Das Blaulicht eines Polizeifahrzeuges leuchtet. Foto: Christoph Soeder/dpa/Symbolbild

Attendorn (dpa/lnw) – Mehrere Kilogramm Kokain, die Mitarbeiter der Tafel in Attendorn vor Weihnachten in Bananenkisten entdeckt hatten, stammen aus Kolumbien. Eine Polizeisprecherin sagte am Donnerstag, der noch unbekannte Absender aus Kolumbien habe die Kisten den Ermittlungen zufolge an den falschen Absender geschickt.
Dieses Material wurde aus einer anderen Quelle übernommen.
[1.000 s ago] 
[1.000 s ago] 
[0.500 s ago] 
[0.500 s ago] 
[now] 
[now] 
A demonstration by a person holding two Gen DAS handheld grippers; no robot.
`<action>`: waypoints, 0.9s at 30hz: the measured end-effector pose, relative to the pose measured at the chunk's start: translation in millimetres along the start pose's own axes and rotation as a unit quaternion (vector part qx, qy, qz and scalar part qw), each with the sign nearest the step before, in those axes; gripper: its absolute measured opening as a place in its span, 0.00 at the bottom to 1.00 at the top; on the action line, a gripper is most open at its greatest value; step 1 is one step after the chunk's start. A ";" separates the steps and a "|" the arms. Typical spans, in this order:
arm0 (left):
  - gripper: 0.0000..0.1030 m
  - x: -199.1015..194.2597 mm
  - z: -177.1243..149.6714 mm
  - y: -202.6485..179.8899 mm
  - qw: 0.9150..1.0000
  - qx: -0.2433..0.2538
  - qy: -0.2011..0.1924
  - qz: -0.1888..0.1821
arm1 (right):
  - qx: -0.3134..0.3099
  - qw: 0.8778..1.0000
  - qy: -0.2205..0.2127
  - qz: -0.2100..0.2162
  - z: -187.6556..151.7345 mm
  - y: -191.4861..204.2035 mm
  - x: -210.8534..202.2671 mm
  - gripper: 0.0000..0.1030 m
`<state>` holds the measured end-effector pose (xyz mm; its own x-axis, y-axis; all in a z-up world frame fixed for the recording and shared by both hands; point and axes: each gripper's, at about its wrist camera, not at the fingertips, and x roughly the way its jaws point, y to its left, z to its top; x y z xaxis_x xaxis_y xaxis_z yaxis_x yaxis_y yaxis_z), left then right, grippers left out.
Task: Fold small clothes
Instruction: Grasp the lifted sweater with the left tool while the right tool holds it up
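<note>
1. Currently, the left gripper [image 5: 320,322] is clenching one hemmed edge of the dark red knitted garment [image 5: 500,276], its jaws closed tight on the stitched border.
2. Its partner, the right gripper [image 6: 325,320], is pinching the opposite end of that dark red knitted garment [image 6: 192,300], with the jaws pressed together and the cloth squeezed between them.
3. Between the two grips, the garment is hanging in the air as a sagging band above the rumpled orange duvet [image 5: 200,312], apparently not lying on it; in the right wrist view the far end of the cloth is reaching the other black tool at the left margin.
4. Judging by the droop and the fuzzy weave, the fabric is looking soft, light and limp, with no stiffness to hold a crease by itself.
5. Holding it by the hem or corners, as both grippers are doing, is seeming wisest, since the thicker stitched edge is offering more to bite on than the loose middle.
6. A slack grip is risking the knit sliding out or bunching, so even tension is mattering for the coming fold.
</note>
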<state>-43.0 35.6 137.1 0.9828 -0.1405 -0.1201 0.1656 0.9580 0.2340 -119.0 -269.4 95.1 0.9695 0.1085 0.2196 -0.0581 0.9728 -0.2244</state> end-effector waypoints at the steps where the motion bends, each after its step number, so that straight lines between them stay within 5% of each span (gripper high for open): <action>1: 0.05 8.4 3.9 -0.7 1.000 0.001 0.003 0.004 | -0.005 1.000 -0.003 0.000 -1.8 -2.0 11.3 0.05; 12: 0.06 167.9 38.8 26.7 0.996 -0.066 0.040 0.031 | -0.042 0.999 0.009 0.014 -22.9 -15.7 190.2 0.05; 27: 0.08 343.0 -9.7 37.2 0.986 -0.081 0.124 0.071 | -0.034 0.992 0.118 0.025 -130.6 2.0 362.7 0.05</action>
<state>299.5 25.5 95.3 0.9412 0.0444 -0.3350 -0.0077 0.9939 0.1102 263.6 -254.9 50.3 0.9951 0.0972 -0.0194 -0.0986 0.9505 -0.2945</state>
So seien die insgesamt 14 Kilogramm Kokain bei einem Supermarkt im Sauerland angekommen. Dort waren die Kisten ungeöffnet aussortiert worden und an die Tafel in Attendorn im Kreis Olpe gegangen.

Auch der Westdeutsche Rundfunk berichtete über die neuen Erkenntnisse zur Herkunft der Drogen. Ihr Wert liegt nach früheren Angaben der Hagener Polizei bei rund 500.000 Euro. Die Ermittlungen laufen weiter, schilderte die Sprecherin. Man hoffe, dem Absender auf die Spur zu kommen, auch wenn sich dieser in Kolumbien befinde. Die Dienststelle zur Bekämpfung der Organisierten Kriminalität hatte den Fall übernommen.